12/7/20
 
 
Afonso de Melo 28/05/2020
Afonso de Melo

afonso.melo@ionline.pt

Um corvo na colina

Veio um calor de derreter catedrais, como gostava de dizer o Nelson Rodrigues, e as pessoas encolhem-se nas sombras escassas ou nas ruas internas, tão estreitas que não deixam entrar o sol. O sol é um senhor gordo e luminoso que precisa de espaço. Quando cometo o pecado de o olhar de frente, desenha-me círculos vermelhos e laranja com pontos negros a cada fechar de pálpebras. E eu fico a boiar nessa farândola de cores, bebendo cerveja até que volte a ser a hora de me levantar e escrever, escrever sempre, escrever até ao fim dos tempos.

Todos os dias tenho visitas. Umas mais palradoras do que outras, é certo. O corvo é comedido. Tem sido sempre o mesmo a ir e a voltar. Os craaás dos corvos são um som de Índia ao mesmo tempo. Escondidos por entre as folhas das palmeiras à espera que os pescadores de Karnataka amanhem o peixe na minha praia de Colva, ponto mais alto da liberdade.
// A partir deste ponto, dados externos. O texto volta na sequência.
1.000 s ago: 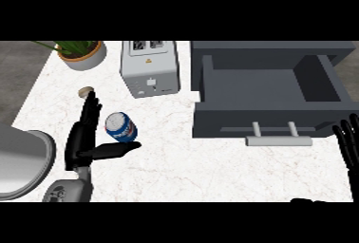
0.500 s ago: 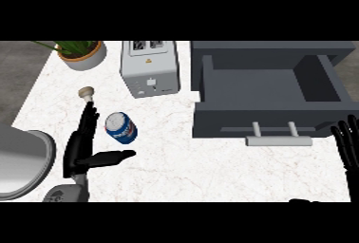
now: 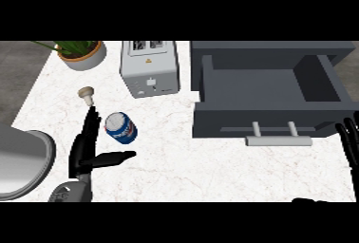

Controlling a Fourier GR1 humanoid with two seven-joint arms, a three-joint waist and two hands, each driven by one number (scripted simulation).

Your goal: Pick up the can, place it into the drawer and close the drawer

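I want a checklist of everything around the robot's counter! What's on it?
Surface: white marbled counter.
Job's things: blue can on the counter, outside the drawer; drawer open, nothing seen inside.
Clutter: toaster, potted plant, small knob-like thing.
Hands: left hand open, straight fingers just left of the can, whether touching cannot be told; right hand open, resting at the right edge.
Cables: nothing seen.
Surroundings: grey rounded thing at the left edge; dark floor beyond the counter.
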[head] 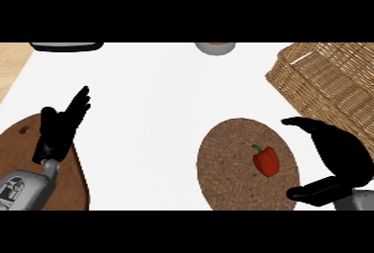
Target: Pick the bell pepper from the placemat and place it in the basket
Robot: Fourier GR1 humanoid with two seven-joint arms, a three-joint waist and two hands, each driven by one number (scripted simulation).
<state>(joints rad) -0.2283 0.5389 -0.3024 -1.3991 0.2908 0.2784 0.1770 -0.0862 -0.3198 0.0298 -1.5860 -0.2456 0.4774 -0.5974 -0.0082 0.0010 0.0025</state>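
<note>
You see red bell pepper (266, 161) lying on round brown placemat (226, 163), right of mat centre. Your right hand (345, 157) sits just right of pepper at mat edge, fingers and thumb spread in wide curve, holding nothing, pepper untouched. Left hand (60, 127) at left over wooden board (21, 150), fingers straight, empty. Wicker basket (329, 79) top right on white worktop (161, 89).

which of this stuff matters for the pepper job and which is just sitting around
For the job: bell pepper, placemat, wicker basket, right hand.
Lying about: wooden board, left hand resting over it, grey bowl and dark object at far edge.
</note>
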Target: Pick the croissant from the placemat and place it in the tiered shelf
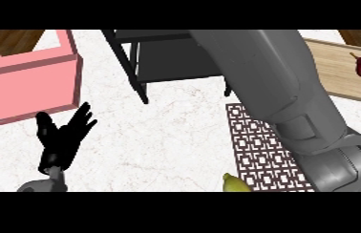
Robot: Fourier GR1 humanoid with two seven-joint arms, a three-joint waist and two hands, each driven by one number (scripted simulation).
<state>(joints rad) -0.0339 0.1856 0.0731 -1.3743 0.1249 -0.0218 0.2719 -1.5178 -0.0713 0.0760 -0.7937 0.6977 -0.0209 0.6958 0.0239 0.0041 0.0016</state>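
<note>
There's the left hand [62, 136] open, fingers up, low at the left over the white counter [176, 132], and the right forearm [282, 84] lies across the patterned placemat [257, 151] toward the dark shelf [169, 60], its hand and the croissant out of sight.

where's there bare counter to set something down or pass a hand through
Widest bare counter lies between the left robot hand and the placemat, below the tiered shelf. A narrower strip runs between the pink box and the shelf. The right side is crowded: the right forearm crosses over placemat and shelf.
</note>
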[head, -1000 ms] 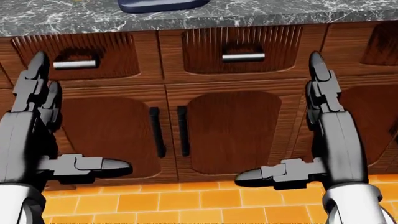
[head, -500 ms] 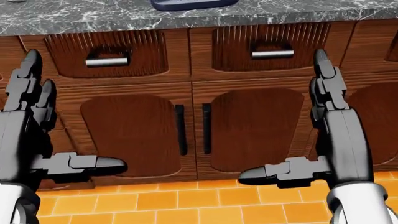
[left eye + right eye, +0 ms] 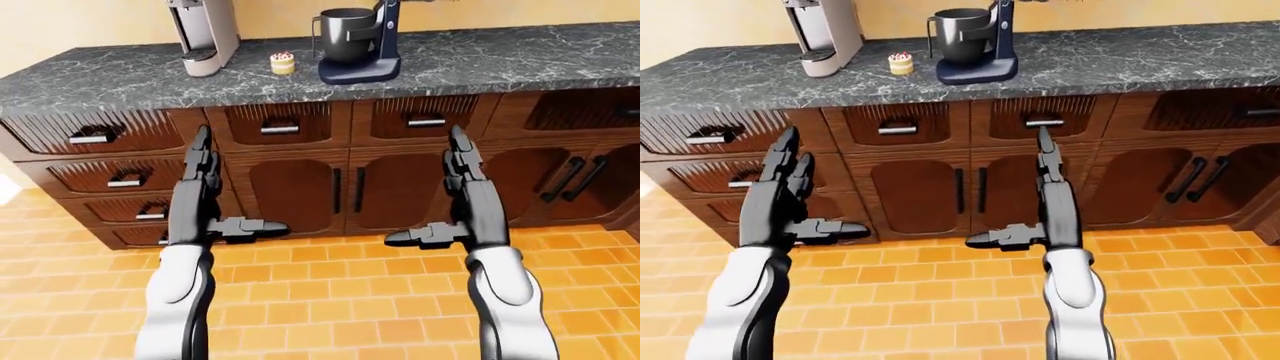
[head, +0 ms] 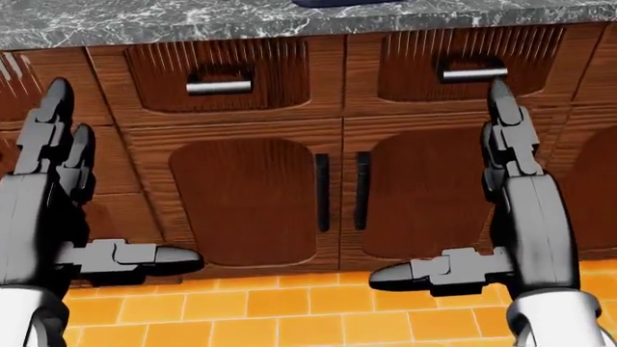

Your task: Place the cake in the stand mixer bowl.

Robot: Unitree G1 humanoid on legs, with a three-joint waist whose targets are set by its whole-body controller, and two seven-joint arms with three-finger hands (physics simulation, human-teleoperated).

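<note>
While both hands empty, cake beside mixer bowl

The light is bright, even and warm, with no single source to be picked out, and the orange floor tiles glow without glare. Soft sheen lies on the marbled table top and on the metal drawer handles, while the recessed cabinet panels sit darker in their own shade. Everything renders sharp edge to edge, with no blur; only the black hands show dull grey highlights along their fingers.
</note>
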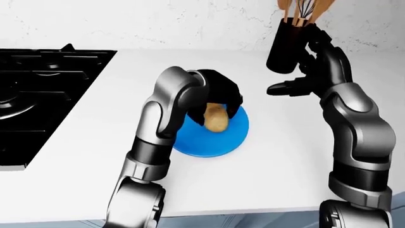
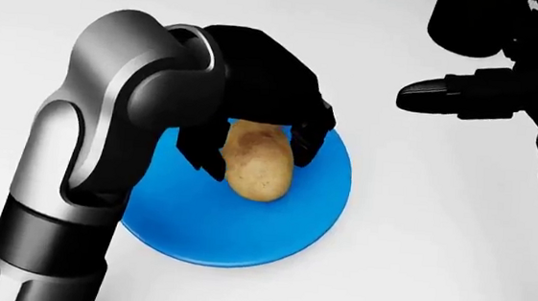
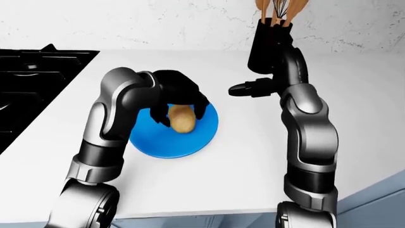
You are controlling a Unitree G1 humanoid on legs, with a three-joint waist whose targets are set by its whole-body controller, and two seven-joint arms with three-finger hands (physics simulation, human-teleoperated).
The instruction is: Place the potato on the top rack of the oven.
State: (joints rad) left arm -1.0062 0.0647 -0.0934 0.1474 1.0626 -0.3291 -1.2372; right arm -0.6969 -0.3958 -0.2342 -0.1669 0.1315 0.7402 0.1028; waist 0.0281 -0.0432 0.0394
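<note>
A brown potato (image 2: 258, 168) lies on a round blue plate (image 2: 244, 228) on the white counter (image 1: 285, 156). My left hand (image 2: 255, 146) reaches down over the potato's upper end. Its black fingers (image 2: 306, 135) press against both sides of the potato, closed round it, and the potato still rests on the plate. My right hand (image 2: 447, 96) hovers open and empty above the counter, up and to the right of the plate, fingers stretched out toward the left. The oven is not in view.
A black gas stove (image 1: 38, 90) fills the left of the counter. A black utensil holder (image 1: 286, 45) with wooden tools and a whisk stands by the wall, just behind my right hand. The counter's near edge (image 1: 253, 213) runs along the bottom.
</note>
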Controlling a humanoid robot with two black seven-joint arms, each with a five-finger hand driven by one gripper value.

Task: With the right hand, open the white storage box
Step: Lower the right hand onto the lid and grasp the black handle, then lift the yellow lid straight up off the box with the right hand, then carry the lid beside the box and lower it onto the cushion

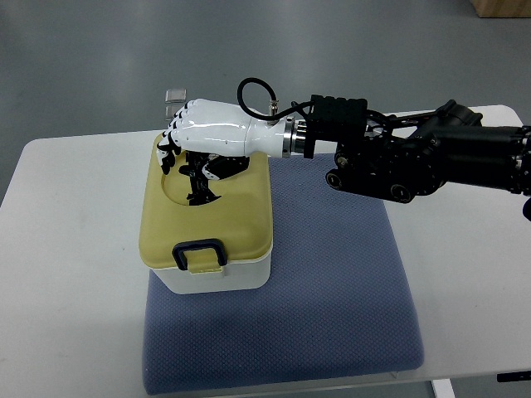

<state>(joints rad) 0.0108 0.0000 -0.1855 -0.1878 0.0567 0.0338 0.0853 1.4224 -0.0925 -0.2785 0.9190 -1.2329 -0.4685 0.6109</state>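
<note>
Grey floor surrounds a white desk (pixel 75 249) on which a blue mat (pixel 332 274) lies, and the white storage box (pixel 217 278) sits on the mat's corner at about ten o'clock, its yellowish lid (pixel 241 215) shut and a dark-framed latch (pixel 200 254) at the lid's six o'clock edge. From three o'clock the right arm reaches across, and the right hand (pixel 211 141) hovers palm-down over the lid's twelve o'clock half, above a recessed grip; the fingers (pixel 176 141) curl downward toward that hollow, though whether they already press into it or grasp anything is hard to tell from this steep angle. This reads as the reach-and-engage step, with the lid not yet lifted. Next the fingers would need to hook firmly under the lid's grip or edge and pull upward, and the latch at six o'clock may need releasing first
</note>
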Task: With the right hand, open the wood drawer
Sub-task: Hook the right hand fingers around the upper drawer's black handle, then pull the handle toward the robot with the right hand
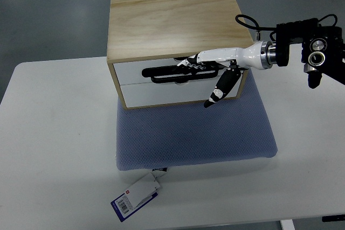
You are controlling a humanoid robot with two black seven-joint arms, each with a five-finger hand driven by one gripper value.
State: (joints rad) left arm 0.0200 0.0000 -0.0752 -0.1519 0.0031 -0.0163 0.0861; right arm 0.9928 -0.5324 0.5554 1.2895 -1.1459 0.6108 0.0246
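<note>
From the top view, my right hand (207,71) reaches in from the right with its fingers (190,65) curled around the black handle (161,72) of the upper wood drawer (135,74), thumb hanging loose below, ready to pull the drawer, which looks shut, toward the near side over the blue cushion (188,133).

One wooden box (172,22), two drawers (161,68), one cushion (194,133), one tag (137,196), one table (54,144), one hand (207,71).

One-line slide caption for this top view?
Right hand reaching the black handle of the closed upper drawer of a wooden drawer box on a blue cushion.
</note>
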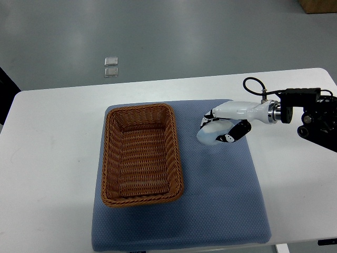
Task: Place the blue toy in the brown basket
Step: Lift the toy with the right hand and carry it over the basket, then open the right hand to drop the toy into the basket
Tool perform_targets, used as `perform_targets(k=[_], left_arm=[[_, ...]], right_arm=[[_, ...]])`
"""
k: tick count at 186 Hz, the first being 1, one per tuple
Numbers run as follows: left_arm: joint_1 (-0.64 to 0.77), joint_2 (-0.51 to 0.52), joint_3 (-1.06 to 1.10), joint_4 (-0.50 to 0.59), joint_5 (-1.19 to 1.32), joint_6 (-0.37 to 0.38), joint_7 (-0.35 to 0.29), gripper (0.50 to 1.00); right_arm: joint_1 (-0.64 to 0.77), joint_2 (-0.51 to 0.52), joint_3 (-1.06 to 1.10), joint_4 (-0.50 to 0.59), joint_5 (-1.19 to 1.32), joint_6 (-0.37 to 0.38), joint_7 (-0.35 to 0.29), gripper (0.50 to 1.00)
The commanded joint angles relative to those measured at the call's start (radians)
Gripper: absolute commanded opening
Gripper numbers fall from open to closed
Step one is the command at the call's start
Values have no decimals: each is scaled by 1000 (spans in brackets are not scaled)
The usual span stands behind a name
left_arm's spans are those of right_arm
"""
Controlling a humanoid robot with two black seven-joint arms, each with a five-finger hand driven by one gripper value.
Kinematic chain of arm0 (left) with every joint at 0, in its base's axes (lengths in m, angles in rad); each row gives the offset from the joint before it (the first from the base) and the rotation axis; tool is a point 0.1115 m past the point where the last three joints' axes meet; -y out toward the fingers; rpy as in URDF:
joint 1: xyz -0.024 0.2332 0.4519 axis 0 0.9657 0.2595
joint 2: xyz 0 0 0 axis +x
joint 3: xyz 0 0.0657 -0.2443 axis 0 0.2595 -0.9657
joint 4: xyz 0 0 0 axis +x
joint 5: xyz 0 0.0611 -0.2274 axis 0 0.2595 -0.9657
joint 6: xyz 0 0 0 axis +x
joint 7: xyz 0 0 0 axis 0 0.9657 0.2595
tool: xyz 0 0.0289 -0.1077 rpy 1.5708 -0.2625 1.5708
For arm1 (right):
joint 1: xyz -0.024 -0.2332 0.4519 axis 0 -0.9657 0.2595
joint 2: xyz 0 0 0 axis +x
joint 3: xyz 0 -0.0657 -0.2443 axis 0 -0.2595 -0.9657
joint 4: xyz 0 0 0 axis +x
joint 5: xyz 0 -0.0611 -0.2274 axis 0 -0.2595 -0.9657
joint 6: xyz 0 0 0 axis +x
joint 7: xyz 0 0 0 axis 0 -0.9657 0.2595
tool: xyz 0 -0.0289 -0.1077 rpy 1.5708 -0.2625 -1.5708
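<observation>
A pale blue toy lies on the blue mat, just right of the brown wicker basket. My right hand, white with black fingertips, reaches in from the right edge and curls over the toy. Its fingers sit on the toy's far side and its thumb on the near right side, so it looks shut on the toy. The hand covers much of the toy. Nothing is inside the basket, which stands on the left half of the mat. The left arm does not show.
The mat lies on a white table whose far edge borders a grey floor. Two small clear pieces lie on the floor beyond. A cardboard box corner shows at top right. A black cable loops above the right wrist.
</observation>
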State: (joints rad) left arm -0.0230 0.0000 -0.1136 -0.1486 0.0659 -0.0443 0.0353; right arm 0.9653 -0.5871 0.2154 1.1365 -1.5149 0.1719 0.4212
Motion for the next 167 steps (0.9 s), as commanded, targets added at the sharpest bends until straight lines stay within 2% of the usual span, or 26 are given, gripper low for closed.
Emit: perform_targets(k=[1, 24, 77, 121, 139, 167], left_arm=[[0, 0, 0, 0, 0, 0, 0, 1000], [0, 0, 0, 0, 0, 1, 0, 1000], [0, 0, -3, 0, 0, 0, 0, 1000], [0, 0, -5, 0, 0, 1, 0, 1000], [0, 0, -6, 0, 0, 0, 0, 1000], [0, 0, -8, 0, 0, 0, 0, 1000]], right_arm=[[43, 9, 4, 0, 38, -3, 2, 570], [98, 32, 2, -1, 73, 1, 2, 568], [153, 185, -7, -15, 75, 6, 14, 568], [170, 296, -34, -73, 75, 11, 22, 572], [187, 351, -59, -106, 73, 9, 22, 582], [191, 395, -74, -150, 73, 12, 19, 650]])
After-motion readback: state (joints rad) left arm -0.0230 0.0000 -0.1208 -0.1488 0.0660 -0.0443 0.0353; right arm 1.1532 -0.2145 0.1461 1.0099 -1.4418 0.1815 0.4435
Conheci um corvo que falava, de falar mesmo, como os homens. Vivia na esplanada do café São Sebastião, à Venda Nova, em Águeda, tinha a ponta das asas cortadas para não poder voar, um olhar maldoso quando dizia “olá” na sua voz roufenha, e saltitava em busca das migalhas de pão e da gordura do fiambre das sandes mistas que ia, inevitavelmente, parar ao chão. O café pertencia ao Mário dos Táxis e o corvo tinha nome: era o Chico.